» What to work on
Exactly repeat the full listing that follows.

» Information provided
════

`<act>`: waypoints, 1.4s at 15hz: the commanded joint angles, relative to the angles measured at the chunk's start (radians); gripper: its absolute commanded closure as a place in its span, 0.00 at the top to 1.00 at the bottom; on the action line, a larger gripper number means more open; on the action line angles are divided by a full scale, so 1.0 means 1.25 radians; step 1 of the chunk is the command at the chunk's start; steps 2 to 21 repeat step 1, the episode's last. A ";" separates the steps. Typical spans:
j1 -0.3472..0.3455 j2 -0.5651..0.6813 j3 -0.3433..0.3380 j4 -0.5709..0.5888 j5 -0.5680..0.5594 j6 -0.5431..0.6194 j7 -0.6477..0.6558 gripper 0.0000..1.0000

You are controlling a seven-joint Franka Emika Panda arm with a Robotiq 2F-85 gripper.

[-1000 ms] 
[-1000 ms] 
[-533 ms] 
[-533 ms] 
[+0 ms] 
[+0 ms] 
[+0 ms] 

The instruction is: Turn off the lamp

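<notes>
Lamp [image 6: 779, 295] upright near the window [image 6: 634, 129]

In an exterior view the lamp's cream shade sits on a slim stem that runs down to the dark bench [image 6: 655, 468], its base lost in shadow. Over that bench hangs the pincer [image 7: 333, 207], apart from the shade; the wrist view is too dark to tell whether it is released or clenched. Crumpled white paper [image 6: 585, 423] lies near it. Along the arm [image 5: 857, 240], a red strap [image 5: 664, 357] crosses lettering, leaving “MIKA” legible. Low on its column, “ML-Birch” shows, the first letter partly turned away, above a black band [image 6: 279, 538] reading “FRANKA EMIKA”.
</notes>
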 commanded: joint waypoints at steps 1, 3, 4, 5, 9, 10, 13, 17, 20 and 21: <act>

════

» Solution to this problem
`<act>`: waypoints, 1.4s at 15hz: the commanded joint angles, relative to the angles measured at the chunk's start (radians); gripper: its absolute commanded closure as a place in its span, 0.00 at the top to 1.00 at the bottom; on the action line, a larger gripper number means more open; on the action line angles are divided by a full scale, so 1.0 means 1.25 radians; step 1 of the chunk is the command at the chunk's start; steps 2 to 21 repeat step 1, the episode's last. A ";" separates the steps. Typical spans:
j1 -0.3472..0.3455 j2 -0.5651..0.6813 j3 -0.3433..0.3380 j4 -0.5709..0.5888 j5 -0.5680..0.5594 j6 -0.5431..0.6194 j7 -0.6477..0.6558 gripper 0.0000..1.0000

You are controlling a seven-joint Franka Emika Panda arm with a Robotiq 2F-85 gripper.

[-1000 ms] 
[-1000 ms] 
[-533 ms] 
[-533 ms] 
[+0 ms] 
[+0 ms] 
[+0 ms] 

The instruction is: Turn off the lamp

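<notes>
Lamp [image 6: 779, 295] upright near the window [image 6: 634, 129]

In an exterior view the lamp's cream shade sits on a slim stem that runs down to the dark bench [image 6: 655, 468], its base lost in shadow. Over that bench hangs the pincer [image 7: 333, 207], apart from the shade; the wrist view is too dark to tell whether it is released or clenched. Crumpled white paper [image 6: 585, 423] lies near it. Along the arm [image 5: 857, 240], a red strap [image 5: 664, 357] crosses lettering, leaving “MIKA” legible. Low on its column, “ML-Birch” shows, the first letter partly turned away, above a black band [image 6: 279, 538] reading “FRANKA EMIKA”.
</notes>
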 commanded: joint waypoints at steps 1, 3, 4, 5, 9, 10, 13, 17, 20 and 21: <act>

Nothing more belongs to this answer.